━━━━━ Available data
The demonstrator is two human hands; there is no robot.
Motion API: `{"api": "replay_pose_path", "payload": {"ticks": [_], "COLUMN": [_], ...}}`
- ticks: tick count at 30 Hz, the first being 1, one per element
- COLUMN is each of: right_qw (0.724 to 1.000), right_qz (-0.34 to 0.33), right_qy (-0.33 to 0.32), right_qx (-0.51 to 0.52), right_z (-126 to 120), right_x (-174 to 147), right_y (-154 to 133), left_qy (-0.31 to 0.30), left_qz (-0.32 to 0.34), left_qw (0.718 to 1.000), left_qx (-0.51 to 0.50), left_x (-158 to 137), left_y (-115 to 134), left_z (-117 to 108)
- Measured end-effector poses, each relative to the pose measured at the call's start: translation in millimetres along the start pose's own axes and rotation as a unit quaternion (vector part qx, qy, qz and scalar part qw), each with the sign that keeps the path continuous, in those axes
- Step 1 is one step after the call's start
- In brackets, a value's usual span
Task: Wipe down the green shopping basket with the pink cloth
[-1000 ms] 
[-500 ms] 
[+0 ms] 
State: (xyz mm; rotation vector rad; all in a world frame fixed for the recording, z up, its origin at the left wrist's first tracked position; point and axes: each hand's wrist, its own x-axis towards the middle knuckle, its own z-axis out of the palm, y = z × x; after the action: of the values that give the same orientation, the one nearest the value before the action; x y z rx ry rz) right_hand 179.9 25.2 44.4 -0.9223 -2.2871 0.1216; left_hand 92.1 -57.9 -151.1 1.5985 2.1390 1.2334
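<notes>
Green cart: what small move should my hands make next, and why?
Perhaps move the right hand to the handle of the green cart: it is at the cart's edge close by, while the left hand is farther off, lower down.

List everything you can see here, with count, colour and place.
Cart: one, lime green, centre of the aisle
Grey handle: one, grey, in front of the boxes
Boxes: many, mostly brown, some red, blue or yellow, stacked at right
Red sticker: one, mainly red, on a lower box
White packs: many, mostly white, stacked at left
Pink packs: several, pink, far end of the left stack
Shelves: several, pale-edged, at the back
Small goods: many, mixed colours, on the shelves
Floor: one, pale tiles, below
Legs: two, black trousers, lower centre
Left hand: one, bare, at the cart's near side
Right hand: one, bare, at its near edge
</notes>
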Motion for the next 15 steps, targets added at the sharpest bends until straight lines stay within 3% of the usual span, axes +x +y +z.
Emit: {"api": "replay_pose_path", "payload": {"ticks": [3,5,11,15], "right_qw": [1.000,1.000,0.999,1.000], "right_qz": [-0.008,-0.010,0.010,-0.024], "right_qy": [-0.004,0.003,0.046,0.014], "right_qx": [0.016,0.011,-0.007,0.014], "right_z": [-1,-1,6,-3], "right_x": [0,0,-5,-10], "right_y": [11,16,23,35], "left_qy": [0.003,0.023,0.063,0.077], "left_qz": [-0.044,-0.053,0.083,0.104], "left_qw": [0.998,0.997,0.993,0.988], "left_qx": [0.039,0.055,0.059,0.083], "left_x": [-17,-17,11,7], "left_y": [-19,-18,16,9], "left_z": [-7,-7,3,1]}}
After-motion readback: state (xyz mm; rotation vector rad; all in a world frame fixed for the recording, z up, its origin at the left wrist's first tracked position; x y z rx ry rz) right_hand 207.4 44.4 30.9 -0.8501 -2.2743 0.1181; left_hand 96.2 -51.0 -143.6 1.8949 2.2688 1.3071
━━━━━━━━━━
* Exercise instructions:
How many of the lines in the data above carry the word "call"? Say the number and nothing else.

* Problem solution:
2